Radiation oncology centres will be required to provide services on an equitable basis which will ensure that patients of equal need will have equal access. Geography will not be a barrier to equal access. The radiation oncology centres will provide outreach services to hospitals in adjoining regions. This is currently the case and as more radiation oncologists are appointed, it will be necessary to ensure that there is an equitable spread of outreach services.

It is important to note that in a patient survey carried out on behalf of the expert group, distance to travel for treatment was ranked 13th in order of importance. Highest level of patient care was considered to be the most important aspect of service. The Minister fully endorses the report's findings that equity of access to the highest quality radiation oncology facilities is a right of all cancer patients.

The Government has also decided that in the further development of services consideration should be given to developing satellite centres at Waterford, Limerick and the north-west. Such consideration will take into account the international evaluation of satellite centres, the efficacy of providing this model and the need to ensure quality standards of care.

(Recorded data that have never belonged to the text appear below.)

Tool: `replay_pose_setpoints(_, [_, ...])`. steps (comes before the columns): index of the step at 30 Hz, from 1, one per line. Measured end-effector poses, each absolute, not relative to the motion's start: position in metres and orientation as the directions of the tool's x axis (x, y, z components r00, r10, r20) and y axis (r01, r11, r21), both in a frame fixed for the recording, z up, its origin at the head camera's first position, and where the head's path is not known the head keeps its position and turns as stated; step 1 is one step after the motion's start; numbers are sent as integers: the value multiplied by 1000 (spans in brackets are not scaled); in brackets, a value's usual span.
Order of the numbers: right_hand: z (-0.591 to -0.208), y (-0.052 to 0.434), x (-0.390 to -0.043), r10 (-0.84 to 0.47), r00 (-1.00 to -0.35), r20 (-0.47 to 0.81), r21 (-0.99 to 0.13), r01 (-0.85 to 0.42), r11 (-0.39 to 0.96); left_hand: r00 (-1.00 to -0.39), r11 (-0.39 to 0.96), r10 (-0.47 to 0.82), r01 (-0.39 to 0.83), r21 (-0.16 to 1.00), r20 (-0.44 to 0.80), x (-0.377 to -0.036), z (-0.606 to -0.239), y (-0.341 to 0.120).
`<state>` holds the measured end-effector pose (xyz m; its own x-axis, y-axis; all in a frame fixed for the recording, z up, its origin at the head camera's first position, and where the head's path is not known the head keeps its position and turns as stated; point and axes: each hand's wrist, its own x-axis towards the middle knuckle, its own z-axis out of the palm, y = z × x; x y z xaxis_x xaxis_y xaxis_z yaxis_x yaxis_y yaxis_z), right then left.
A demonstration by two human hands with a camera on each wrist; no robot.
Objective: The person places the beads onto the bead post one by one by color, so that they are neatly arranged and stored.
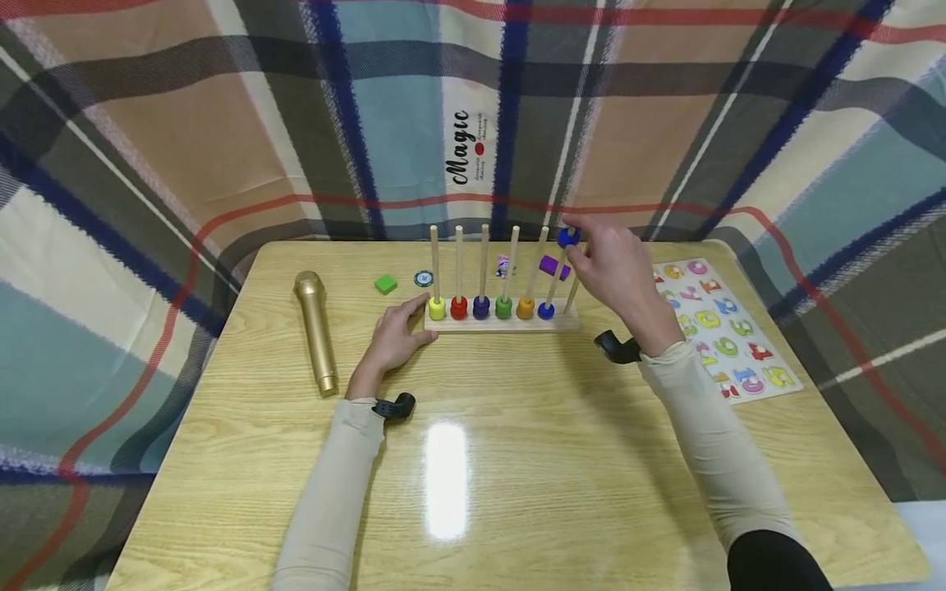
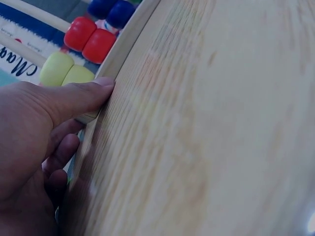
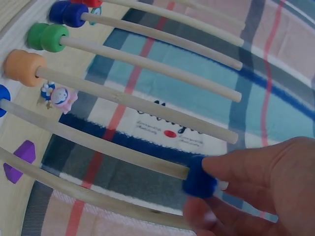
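Note:
A wooden bead rack (image 1: pixel 502 326) with several upright pegs stands near the table's back edge. My left hand (image 1: pixel 392 338) grips its left end, the thumb against the front of the base and the fingers behind. Up at the tip of the second peg from the right, my right hand (image 1: pixel 617 263) pinches a blue bead (image 3: pixel 199 176) between thumb and fingers. One blue bead (image 1: pixel 546 311) sits at the foot of that same peg. Yellow beads (image 1: pixel 438 309), red beads (image 2: pixel 88 39), dark blue beads (image 1: pixel 481 308), green beads (image 3: pixel 47 37) and orange beads (image 3: pixel 25 67) sit low on the other pegs.
A gold microphone (image 1: pixel 316 332) lies at the left. Behind the rack are a green block (image 1: pixel 386 284), a round token (image 1: pixel 424 278), a small figure (image 3: pixel 61 98) and a purple block (image 1: pixel 554 268). A sticker sheet (image 1: pixel 727 328) lies at the right, partly under the right arm.

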<state>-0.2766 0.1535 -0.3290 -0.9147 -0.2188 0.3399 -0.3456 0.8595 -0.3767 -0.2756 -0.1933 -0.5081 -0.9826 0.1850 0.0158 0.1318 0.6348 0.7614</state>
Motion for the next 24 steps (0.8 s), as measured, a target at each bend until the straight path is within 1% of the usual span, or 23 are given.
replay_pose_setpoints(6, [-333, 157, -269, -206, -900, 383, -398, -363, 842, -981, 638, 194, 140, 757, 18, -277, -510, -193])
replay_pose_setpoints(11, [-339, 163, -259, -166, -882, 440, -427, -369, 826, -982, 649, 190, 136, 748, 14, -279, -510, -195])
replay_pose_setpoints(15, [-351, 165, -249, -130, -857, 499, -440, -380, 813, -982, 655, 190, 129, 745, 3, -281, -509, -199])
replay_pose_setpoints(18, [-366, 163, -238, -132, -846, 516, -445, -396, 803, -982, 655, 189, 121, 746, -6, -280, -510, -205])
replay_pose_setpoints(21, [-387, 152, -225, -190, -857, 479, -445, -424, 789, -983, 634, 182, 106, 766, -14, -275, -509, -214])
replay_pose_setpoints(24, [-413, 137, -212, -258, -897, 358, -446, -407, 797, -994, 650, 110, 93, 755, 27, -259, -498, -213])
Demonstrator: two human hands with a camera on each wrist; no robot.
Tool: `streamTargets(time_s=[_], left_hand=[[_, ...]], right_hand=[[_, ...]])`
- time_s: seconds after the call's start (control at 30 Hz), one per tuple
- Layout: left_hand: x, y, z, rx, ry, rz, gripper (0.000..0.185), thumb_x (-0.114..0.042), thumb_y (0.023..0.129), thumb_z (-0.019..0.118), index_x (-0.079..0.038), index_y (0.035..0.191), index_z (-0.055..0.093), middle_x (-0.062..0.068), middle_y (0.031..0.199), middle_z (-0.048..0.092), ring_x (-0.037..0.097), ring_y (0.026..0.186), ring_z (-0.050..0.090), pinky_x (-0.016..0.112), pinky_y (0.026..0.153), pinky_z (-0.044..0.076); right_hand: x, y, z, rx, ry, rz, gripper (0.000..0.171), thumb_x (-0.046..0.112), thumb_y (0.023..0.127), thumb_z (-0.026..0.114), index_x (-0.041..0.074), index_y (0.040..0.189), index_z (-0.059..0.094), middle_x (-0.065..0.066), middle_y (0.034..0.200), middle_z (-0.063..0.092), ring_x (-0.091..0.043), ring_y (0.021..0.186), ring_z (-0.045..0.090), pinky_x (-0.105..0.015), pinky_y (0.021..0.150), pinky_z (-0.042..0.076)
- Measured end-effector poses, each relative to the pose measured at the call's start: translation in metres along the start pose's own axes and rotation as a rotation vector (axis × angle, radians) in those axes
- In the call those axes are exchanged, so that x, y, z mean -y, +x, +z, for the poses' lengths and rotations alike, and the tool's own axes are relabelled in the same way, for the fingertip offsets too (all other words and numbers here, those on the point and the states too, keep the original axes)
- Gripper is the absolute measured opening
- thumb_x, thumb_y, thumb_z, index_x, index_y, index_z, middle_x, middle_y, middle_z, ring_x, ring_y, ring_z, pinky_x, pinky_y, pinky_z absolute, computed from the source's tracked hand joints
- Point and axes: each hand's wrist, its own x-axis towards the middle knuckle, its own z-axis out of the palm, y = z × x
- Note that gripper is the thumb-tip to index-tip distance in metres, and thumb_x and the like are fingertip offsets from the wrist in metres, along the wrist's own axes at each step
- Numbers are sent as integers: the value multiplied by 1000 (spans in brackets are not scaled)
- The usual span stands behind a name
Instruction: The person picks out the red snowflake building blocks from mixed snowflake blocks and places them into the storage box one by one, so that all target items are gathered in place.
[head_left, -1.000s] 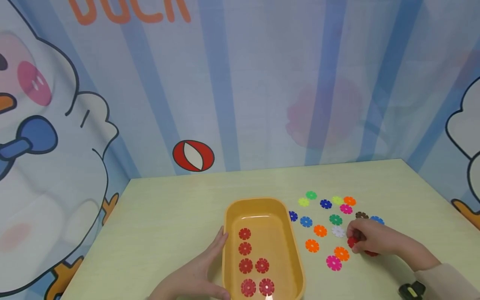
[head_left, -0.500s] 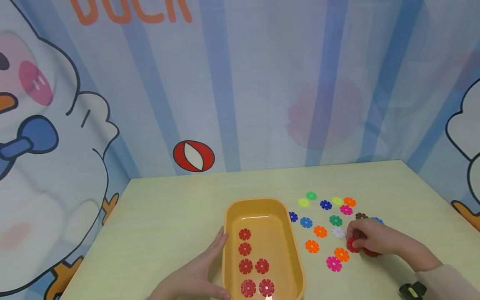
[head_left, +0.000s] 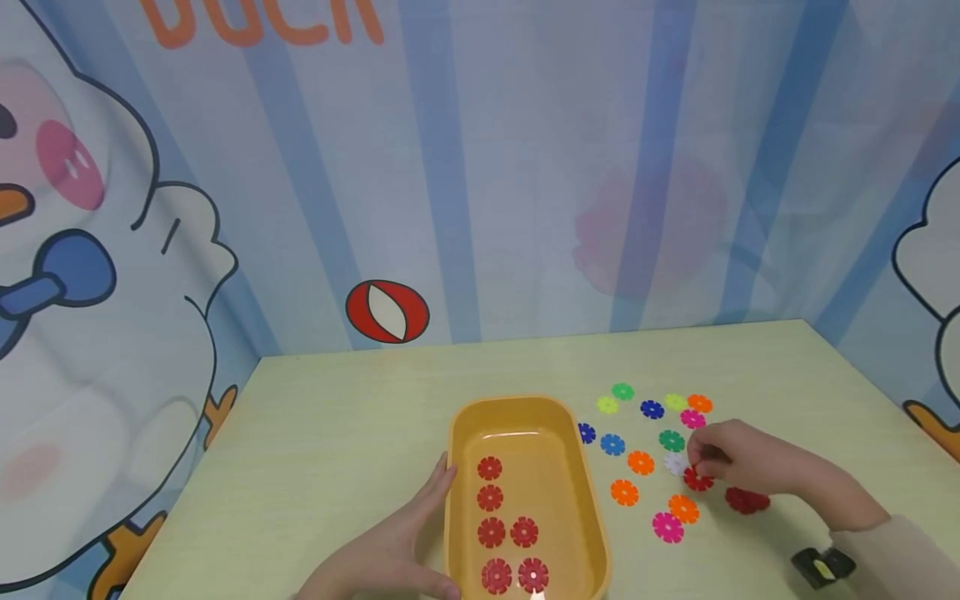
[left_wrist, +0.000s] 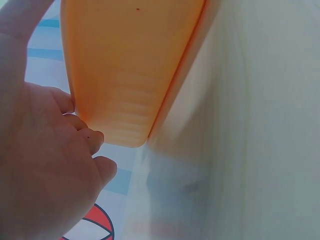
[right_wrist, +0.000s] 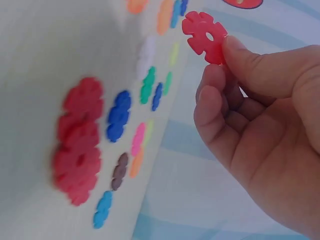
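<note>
Thumb and fingertips of my right hand (head_left: 757,462) pinch a red interlocking disc (right_wrist: 197,32) with a notched, flower-like rim. In the right wrist view this disc is raised off the table. My left hand (head_left: 390,542) rests against the left side of a yellow tray (head_left: 558,487), its thumb and fingers spread along the wall. Several red discs (head_left: 491,532) lie inside the tray, towards its left and near end. Beneath my right wrist, overlapping red discs (head_left: 747,501) lie on the table.
Right of the tray, loose discs are scattered: orange (head_left: 624,492), pink (head_left: 667,527), white (head_left: 676,463), green (head_left: 671,441) and blue (head_left: 612,444) among them. A black wristband device (head_left: 822,567) sits near my right sleeve. A printed curtain (head_left: 525,167) hangs behind the table.
My right hand has lifted slightly and shifted left with the red disc, uncovering more of the overlapping red discs. My left hand and the tray have stayed in place.
</note>
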Motion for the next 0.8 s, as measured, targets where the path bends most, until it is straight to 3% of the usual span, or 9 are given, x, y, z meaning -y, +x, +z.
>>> streamTargets(time_s=[0.5,0.8], left_hand=[[-1,-1,-2,-1,19,-12,116,-49,72,81,-25,156,5,-7,162,-8,28,149,4,62,112,22],[3,0,-3,6,43,14,117,-49,72,81,-24,156,4,-8,161,-10,26,149,3,60,113,20]], right_hand=[[60,20,-19,-14,36,-233,9,7,92,62,15,88,59,8,79,58,-4,63,50,-22,58,50],[92,44,-12,-13,41,-391,9,8,95,60,15,89,60,8,82,59,-4,69,49,-22,62,51]])
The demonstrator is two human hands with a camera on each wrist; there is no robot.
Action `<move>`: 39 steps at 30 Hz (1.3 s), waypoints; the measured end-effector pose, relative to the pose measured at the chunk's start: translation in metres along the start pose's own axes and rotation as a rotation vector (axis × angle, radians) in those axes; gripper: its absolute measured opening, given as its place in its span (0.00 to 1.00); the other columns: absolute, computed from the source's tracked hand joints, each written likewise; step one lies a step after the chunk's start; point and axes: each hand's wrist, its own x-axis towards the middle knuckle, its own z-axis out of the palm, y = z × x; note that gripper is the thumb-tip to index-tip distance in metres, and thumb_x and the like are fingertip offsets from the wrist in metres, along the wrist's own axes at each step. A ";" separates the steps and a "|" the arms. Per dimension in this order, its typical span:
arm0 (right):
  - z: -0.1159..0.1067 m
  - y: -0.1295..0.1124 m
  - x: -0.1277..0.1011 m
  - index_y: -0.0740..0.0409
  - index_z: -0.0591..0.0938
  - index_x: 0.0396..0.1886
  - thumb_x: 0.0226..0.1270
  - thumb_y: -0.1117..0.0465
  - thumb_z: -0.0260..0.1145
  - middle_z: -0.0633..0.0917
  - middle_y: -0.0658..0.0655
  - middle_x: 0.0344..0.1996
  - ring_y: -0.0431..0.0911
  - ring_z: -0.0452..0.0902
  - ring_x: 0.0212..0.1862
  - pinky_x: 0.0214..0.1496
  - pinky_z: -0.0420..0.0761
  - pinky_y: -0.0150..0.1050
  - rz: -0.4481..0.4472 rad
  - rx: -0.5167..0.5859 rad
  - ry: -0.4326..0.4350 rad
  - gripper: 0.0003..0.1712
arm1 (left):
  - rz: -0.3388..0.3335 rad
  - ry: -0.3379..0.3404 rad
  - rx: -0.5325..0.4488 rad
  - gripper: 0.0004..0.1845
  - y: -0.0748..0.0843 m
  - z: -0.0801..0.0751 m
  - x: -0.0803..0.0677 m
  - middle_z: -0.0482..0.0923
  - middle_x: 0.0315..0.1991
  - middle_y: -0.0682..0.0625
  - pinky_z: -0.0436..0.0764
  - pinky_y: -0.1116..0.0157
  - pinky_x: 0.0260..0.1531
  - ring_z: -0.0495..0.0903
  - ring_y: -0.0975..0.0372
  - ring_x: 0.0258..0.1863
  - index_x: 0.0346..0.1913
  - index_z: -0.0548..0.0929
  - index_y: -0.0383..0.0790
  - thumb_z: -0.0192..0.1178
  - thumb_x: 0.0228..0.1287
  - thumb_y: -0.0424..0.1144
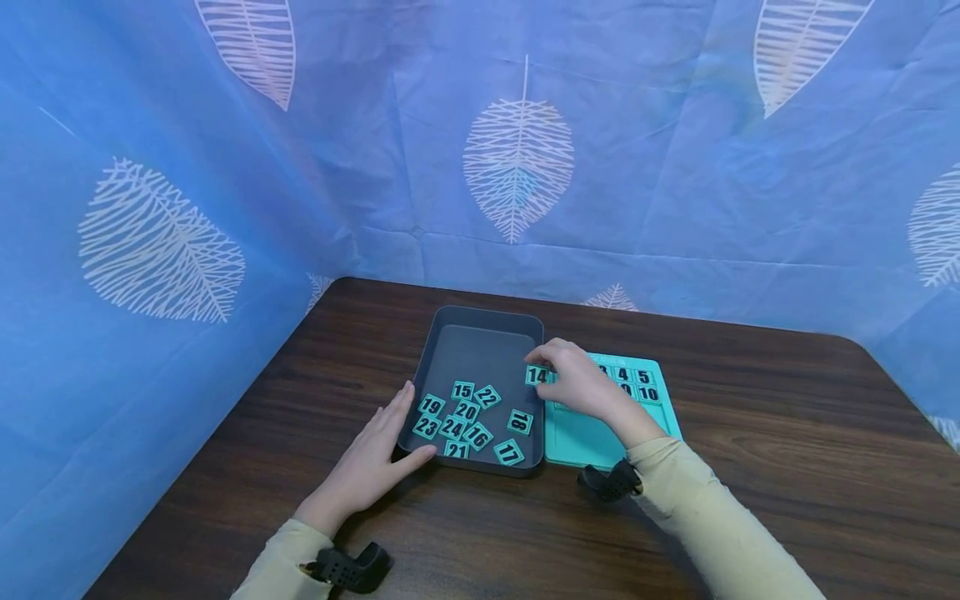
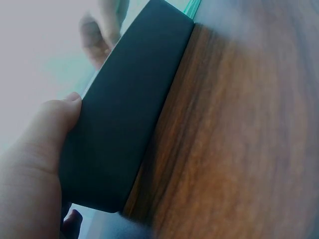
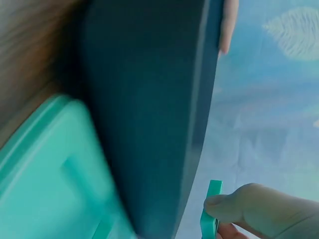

It is the Minister's intention to develop a national integrated network of radiation oncology. The twin objectives of equitable access regardless of location and an effective national quality assurance programme need to be supported by a co-ordinating mechanism, as recommended in the report. A National Radiation Oncology Co-ordinating Group has been established. The group will inter alia facilitate improved access to existing and planned services. The group will comprise clinical, technical, managerial, academic and nursing expertise from different geographic regions.

The Report on the Development of Radiation Oncology Services in Ireland marks a significant milestone in radiation oncology services nationally and its guidelines and recommendations are essential in the development of these services for cancer patients over the next number of years.

The Minister of State did not respond to the question that was asked. His reply does not answer it, which proves what I have always said about the Adjournment, it creates obfuscation.

Acting Chairman

That is a matter which has been under consideration by the review on Seanad reform. Adjournment debates have been mentioned. Perhaps the point made by the Senator would be taken up with the Clerk in relation to that consideration.

The Seanad adjourned at 12.05 p.m. until 2.30 p.m. on Tuesday, 4 November 2003.